The Bionectriaceae are a family of fungi in the order Hypocreales. A 2008 estimate places 35 genera and 281 species in the family. Species in the family tend to grow on plant material, including woody debris, while some species associate with algae, bryophytes, or other fungi.

==History==
Bionectriaceae was introduced by Rossman et al. (1999) to accommodate 26 genera. It has been revised and refined by several studies based on phylogenetic analyses (Rossman et al. 2001; Maharachchikumbura et al. 2015, 2016; Wijayawardene et al. 2018). The 2022 treatment of Bionectriaceae was provided by Wijayawardene et al. with the acceptance of 47 genera.

==Genera==
This is a list of the genera in the Bionectriaceae, based on a 2022 review and summary of fungal classification by Wijayawardene and colleagues.
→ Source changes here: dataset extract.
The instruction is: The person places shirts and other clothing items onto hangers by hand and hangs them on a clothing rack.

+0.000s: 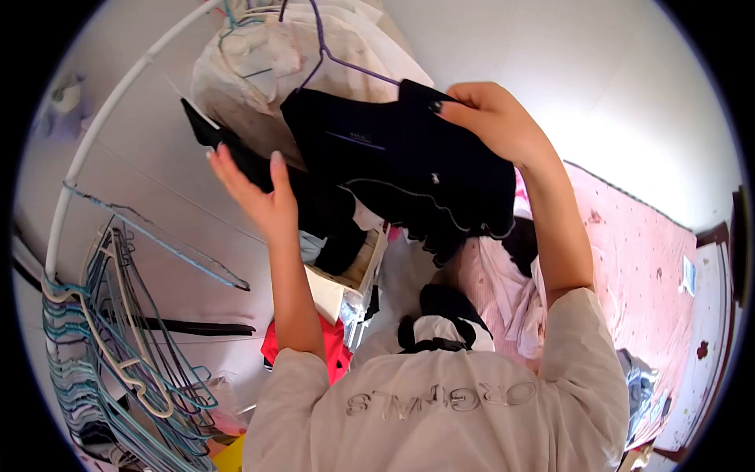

Following the genus name is the taxonomic authority (those who first circumscribed the genus; standardized author abbreviations are used), year of publication, and the number of species:

- Acremonium Link (1809) – ca. 150
- Anthonectria Döbbeler (2010) – 1 sp.
- Aphanotria Döbbeler (2007) – 1 sp.
- Battarrina (Sacc.) Clem. & Shear (1931) – 1 sp.
- Bryocentria Döbbeler (2004) – 15 spp.
- Bryotria Döbbeler & P.G.Davison (2017) – 2 spp.
- Bullanockia Crous (2016) – 1 sp.
- Chrysonectria Lechat & J.Fourn. (2018) – 1 sp.
- Clibanites (P.Karst.) P.Karst. (1871) – 1 sp.
- Clonostachys Corda (1839) – 78 spp.
- Dimerosporiella Speg. (1908) – 8 spp.
- Fusariella Sacc. (1884) – 17 spp.
- Geonectria Lechat & J.Fourn. (2018) – 1 sp.
- Geosmithia Pitt (1979) – 24 spp.
- Gliomastix Guég. (1905) – 24 spp.
- Globonectria Etayo (2002) – 1 sp.
- Gracilistilbella Seifert (2000) – 4 spp.
- Halonectria E.B.G.Jones (1965) – 1 sp.
- Heleococcum C.A.Jørg. (1922) – 5 spp.
- Hydropisphaera Dumort. (1822) – 29 spp.
- Ijuhya Starbäck (1889) – 22 spp.
- Kallichroma Kohlm. & Volkm.-Kohlm. (1993) – 4 spp.
- Lasionectria (Sacc.) Cooke (1884) – 23 spp.
- Mycoarachis Malloch & Cain (1970) – 2 spp.
- Mycocitrus A.Møller (1901) – 3 spp.
- Nectriella Nitschke ex Fuckel (1870) – 84 spp.
- Nectriopsis Maire (1911) – 70 spp.
- Ochronectria Rossman & Samuels (1999) – 3 spp.
- Ovicuculispora Etayo (2010) – 2 spp.
- Paranectria Sacc. (1878) – 4 spp.
- Periantria Döbbeler & P.G.Davison (2017) – 2 spp.
- Peristomialis (W.Phillips) Boud. (1907) – 6 spp.
- Pronectria Clem. (1931) – 44 spp.
- Protocreopsis Yoshim.Doi (1977) – 12 spp.
- Roumegueriella Speg. (1880) – 4 spp.
- Selinia P.Karst. (1876) – 6 spp.
- Septofusidium W. Gams (1971) – 5 spp.
- Stephanonectria Schroers & Samuels (1999) – 1 sp.
- Stilbocrea Pat. (1900) – 7 spp.
- Stromatonectria Jaklitsch & Voglmayr (2011) – 1 sp.
- Synnemellisia N.K.Rao, Manohar. & Goos (1989) – 2 spp.
- Trichonectria Kirschst. (1906) – 19 spp.
- Verrucostoma Hirooka, Tak.Kobay. & P.Chaverri (2010) – 2 spp.
- Xanthonectria J.Fourn. & P.-A.Moreau (2016) – 1 sp.